Abdominal muscles become weaker:

Your abdominals usually help hold you upright, but when  you sit back in a chair they no longer have to work. Your abs will quickly lose their tone and strength with prolonged sitting.


Hip mobility will reduce:

Hip mobility and functionality is critical to all  basic human movement patterns. Your hips provide stability and balance, and lack of mobility here is one of the major causes of serious injury.


Frequent prolonged sitting will increase the risk lower back pain:

Sitting in chairs shortens/tightens the hip flexors; in particular the Psoas Major muscle. When this muscle is tightened from sitting too much, it pulls on its attachment site at the lumbar spine and will create a misalignment.


Circulation is reduced:

When sitting for too long, the arteries can become constricted, impeding blood flow to the legs. Poor circulation can increase the risk of conditions such as varicose veins or blood clots (DVT).


Poor digestion:

Sitting compresses the contents of the abdominal cavity; therefore digestion can become sluggish and bowel movements slow down. This can contribute to bloating, cramping, constipation, heartburn and dysbiosis (imbalances in gut bacteria).


Brain function/mood:

With less movement, there will be less oxygenated blood to the brain, resulting in slowing of brain function and a reduction in release of mood enhancing chemicals (normally triggered by the brain)

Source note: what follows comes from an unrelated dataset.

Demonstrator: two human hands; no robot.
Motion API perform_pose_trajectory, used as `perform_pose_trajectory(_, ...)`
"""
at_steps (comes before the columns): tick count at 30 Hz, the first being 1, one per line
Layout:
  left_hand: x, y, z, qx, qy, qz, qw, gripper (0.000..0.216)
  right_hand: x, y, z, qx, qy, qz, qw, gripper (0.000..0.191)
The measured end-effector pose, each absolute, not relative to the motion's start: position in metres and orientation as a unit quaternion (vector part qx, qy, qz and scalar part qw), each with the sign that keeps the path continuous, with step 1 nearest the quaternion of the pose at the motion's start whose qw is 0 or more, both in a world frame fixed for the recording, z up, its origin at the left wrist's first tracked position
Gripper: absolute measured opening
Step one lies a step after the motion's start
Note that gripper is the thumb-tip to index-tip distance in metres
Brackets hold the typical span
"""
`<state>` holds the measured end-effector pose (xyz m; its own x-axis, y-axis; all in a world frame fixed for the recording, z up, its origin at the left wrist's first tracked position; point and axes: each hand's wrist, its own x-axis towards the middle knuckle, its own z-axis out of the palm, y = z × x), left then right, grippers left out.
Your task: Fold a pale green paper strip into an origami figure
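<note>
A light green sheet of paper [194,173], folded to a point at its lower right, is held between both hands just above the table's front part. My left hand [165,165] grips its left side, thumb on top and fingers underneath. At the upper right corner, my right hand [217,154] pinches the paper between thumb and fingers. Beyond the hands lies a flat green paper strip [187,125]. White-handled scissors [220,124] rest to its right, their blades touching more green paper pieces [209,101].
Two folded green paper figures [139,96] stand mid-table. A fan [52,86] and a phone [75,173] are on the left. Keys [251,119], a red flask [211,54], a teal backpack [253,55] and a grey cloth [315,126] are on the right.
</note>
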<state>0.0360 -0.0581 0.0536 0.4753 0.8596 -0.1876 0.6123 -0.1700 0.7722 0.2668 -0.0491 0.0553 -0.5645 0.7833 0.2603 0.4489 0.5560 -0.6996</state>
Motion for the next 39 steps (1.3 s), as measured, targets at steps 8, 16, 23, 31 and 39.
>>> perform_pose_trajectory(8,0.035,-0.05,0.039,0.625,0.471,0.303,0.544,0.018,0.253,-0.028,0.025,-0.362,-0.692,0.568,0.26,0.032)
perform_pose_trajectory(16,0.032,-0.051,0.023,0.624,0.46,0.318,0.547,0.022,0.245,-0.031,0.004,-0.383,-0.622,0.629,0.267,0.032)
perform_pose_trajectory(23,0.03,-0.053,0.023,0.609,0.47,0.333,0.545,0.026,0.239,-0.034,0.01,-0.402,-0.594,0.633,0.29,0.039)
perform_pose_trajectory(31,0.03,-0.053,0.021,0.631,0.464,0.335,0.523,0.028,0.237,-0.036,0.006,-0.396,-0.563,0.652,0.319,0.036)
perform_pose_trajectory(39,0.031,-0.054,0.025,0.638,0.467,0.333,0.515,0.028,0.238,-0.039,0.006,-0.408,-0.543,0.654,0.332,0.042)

So what can you do about it?

  1. GET MOVING! Keep moving through the day as much as possible.
  2. If you have to sit all day, make sure you take time to get up and walk around and stretch
  3. Practice the squat position. If you struggle, use something to help you balance as you practice such as a Swiss ball against the wall or holding a dowell.
  4. Do mobility exercises for the muscles that are tight, particularly around the hips and ankles
  5. Make sure you do everything above daily – make it a daily habit to squat, exercise and move.